Jobless rate in the US at its lowest since June 2000
Fewer Americans applied for unemployment benefits over the past four weeks than at any time in almost 15 years, signalling underlying strength in the labour market even as hiring cooled last month.
From mid-March through the seven days ended April 4, jobless claims averaged 282,250 a week, the lowest since June 2000, a Labor Department report showed yesterday in Washington.
Applications over the latest week climbed by 14,000 to 281,000.
The median forecast of 45 economists surveyed by Bloomberg called for 283,000.
The level of dismissals is consistent with an improving labour market and indicates companies are optimistic demand will strengthen after a weaker first quarter. Figures earlier this week showing job openings at a 14-year high point to a pickup in the pace of hiring after a March slowdown.
Applications stabilising at this level are "evidence of a healthy labour market", said Russell Price, a senior economist at Ameriprise Financial in Detroit, whose projection for 280,000 claims for the latest week was among the closest in the Bloomberg survey. "I don't really see us going much lower than where we are now."

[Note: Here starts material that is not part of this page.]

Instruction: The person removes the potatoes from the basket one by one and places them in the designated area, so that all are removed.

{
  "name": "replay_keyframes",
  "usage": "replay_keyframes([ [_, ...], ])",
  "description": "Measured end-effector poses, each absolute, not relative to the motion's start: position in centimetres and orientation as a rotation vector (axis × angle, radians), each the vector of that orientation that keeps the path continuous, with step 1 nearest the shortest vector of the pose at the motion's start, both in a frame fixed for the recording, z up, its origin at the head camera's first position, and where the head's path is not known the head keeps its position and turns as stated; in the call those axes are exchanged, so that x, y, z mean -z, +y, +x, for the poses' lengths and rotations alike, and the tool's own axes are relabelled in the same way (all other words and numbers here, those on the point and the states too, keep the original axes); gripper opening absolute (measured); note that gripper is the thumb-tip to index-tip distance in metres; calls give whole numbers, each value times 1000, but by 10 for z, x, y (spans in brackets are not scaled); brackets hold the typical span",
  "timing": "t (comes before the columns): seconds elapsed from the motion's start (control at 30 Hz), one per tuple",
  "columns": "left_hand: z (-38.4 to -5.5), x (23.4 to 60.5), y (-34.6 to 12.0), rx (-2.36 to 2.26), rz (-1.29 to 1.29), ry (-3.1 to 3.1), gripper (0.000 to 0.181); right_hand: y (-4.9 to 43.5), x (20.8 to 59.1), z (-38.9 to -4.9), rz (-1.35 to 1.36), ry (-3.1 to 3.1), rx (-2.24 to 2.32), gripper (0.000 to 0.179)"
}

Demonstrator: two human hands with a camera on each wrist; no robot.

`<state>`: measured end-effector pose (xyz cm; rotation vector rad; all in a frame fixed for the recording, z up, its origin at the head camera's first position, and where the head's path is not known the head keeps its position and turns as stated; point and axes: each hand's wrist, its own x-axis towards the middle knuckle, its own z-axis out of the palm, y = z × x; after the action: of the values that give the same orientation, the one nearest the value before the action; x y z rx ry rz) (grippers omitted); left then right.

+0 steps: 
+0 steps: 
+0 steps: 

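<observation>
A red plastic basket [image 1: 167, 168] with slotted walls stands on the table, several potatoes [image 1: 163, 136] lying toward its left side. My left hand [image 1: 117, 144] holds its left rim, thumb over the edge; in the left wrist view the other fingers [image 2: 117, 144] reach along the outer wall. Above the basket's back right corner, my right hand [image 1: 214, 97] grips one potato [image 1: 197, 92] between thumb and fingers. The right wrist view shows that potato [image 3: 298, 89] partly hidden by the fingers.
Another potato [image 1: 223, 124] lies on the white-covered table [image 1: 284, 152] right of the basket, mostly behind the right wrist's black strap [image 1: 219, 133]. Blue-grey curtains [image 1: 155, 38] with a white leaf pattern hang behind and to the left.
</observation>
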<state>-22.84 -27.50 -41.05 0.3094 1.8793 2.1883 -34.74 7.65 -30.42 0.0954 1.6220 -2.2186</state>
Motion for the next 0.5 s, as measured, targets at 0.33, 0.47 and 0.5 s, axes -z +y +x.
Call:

Stock-index futures were little changed as Alcoa unofficially kicked off the earnings season with quarterly sales that missed projections.
The contract on the Standard & Poor's 500 Index maturing in June fell 0.1pc to 2,072.9 at 8:44am in New York. Estimates in the Bloomberg survey for jobless claims over the past week ranged from 275,000 to 325,000. The Labor Department revised the prior week's reading to 267,000, matching the lowest since April 2000, from an initial 268,000.